Description of the task.
Take nothing but the lines from the one with "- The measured" through the one with "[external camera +" in the entries below, both ends kept, and return them exactly with pictures left out.

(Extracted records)
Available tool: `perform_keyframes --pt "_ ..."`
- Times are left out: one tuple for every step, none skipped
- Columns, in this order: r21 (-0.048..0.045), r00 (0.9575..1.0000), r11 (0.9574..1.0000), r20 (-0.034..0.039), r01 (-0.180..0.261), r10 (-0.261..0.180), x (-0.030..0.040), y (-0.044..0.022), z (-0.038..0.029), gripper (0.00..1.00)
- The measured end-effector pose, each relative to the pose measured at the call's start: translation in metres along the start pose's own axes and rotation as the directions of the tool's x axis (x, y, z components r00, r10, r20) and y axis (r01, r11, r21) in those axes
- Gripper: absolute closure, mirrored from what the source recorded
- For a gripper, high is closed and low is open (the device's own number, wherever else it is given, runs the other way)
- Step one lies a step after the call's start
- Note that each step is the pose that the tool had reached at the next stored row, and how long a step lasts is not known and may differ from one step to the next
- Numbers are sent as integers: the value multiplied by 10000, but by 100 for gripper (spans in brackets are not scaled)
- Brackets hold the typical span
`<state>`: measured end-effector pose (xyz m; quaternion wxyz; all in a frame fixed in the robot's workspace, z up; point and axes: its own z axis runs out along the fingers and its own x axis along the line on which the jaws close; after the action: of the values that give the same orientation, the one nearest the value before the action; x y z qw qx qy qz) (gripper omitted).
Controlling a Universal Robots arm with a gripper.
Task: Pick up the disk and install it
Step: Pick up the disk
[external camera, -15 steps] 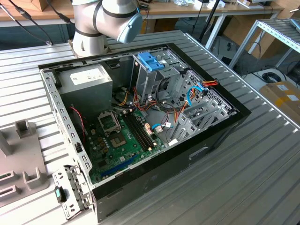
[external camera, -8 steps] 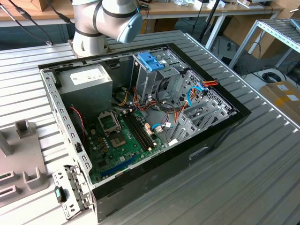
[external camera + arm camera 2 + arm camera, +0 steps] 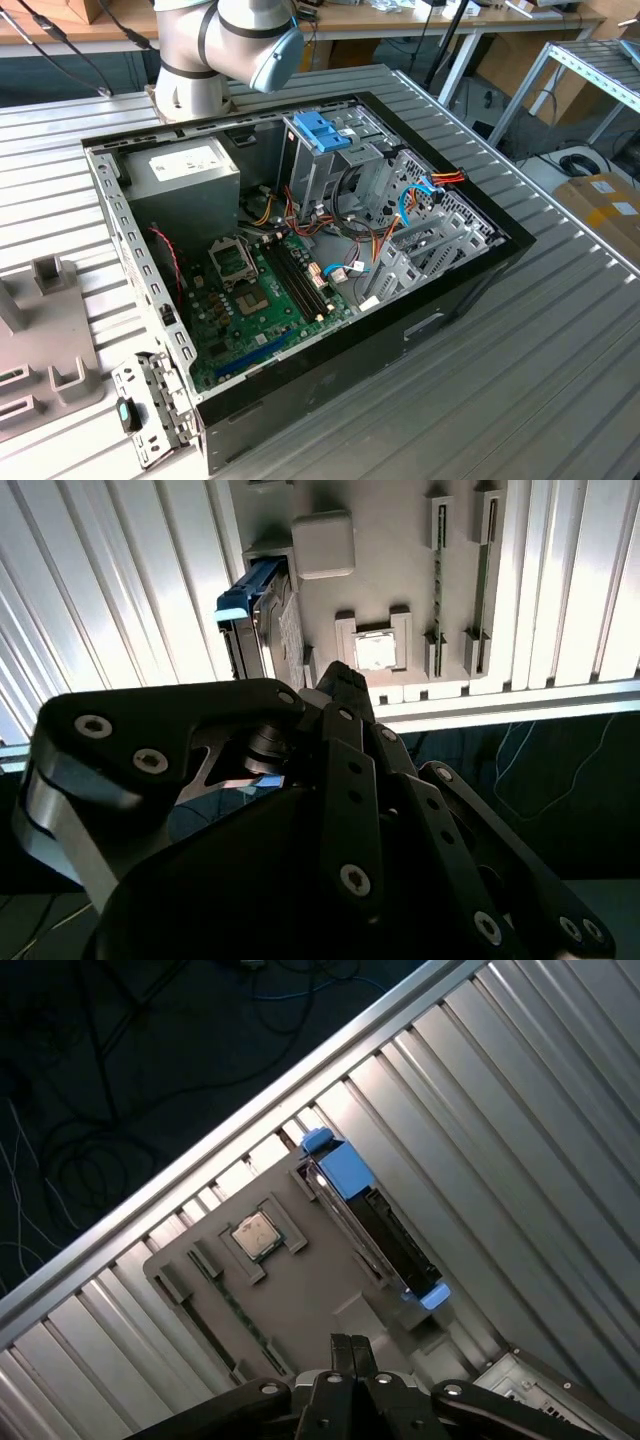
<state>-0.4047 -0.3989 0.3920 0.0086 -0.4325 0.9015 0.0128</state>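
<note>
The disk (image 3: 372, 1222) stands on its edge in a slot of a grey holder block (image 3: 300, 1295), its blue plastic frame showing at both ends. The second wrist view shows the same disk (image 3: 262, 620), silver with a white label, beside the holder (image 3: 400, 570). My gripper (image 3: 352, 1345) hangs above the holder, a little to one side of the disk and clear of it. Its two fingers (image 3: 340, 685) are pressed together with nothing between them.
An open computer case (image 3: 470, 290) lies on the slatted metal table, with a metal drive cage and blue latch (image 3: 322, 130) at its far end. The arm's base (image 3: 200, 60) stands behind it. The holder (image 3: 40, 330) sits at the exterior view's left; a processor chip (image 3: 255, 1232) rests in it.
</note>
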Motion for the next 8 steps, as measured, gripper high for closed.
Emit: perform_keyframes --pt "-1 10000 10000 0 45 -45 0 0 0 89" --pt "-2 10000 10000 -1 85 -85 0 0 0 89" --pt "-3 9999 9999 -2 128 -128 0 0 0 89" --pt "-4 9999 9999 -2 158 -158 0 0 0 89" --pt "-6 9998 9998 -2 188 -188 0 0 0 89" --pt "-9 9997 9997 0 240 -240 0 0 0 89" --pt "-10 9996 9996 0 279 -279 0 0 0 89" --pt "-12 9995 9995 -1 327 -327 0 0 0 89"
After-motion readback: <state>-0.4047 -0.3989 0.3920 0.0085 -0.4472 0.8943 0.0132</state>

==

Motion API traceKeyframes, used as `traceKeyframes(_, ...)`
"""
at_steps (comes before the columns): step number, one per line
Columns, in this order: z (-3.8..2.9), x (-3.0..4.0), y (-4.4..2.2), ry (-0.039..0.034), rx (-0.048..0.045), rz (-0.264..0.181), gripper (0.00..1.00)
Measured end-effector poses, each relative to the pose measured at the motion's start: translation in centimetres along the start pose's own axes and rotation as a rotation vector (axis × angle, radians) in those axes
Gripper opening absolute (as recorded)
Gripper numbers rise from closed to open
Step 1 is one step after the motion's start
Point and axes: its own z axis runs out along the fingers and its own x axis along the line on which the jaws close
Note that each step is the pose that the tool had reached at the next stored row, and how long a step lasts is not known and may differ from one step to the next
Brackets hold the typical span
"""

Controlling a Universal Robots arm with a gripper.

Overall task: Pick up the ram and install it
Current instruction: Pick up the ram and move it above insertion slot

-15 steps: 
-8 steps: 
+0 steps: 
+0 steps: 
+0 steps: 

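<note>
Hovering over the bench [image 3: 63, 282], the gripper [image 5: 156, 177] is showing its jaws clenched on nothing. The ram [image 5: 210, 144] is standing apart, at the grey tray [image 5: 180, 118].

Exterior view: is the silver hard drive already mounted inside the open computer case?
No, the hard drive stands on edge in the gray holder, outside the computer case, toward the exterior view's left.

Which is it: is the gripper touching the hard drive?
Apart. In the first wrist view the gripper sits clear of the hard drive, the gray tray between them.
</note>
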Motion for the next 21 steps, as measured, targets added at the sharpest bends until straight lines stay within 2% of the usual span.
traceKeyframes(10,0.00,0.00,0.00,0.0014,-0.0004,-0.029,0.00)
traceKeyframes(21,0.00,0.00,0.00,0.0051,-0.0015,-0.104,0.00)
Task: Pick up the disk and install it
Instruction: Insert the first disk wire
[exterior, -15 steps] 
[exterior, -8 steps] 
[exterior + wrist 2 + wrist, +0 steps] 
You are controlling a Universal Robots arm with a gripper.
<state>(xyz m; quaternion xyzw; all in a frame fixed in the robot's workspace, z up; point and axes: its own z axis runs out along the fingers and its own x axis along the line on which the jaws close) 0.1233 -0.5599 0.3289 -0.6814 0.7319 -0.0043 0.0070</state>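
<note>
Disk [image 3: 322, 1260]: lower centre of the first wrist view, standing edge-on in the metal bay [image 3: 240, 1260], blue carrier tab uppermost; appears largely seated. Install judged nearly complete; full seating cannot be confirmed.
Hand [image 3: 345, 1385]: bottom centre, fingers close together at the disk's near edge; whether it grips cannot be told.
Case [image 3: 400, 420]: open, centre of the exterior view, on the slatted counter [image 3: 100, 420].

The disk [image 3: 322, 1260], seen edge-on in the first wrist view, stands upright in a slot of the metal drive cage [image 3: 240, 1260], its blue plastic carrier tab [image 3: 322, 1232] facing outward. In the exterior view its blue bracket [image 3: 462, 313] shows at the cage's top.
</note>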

Final answer.
- The measured end-effector pose, each relative to the pose measured at the call's start: translation in metres along the start pose's own axes and rotation as the directions of the tool's x axis (x, y, z components r00, r10, r20) and y axis (r01, r11, r21) in those axes
- Gripper: absolute closure, mirrored from what the source recorded
- For a gripper, high is closed and low is open (the device's own number, wherever else it is given, runs the other way)
- Step one lies a step after the call's start
- Note that each step is the pose that the tool had reached at the next stored row, and how long a step lasts is not known and may differ from one step to the next
- Numbers are sent as integers: the value multiplied by 10000, but by 100 for gripper (spans in brackets are not scaled)
- Brackets hold the typical span
`<state>`: measured end-effector pose (xyz m; quaternion wxyz; all in a frame fixed in the robot's workspace, z up; point and axes: its own z axis runs out along the fingers and its own x axis along the line on which the jaws close; after the action: of the values that give the same orientation, the one nearest the value before the action; x y z qw qx qy qz) (gripper omitted).
Controlling a Universal Robots arm with a gripper.
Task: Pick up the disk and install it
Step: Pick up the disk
[external camera, -15 steps] 
[external camera, -8 steps] 
[external camera + arm camera 2 + arm camera, +0 steps] 

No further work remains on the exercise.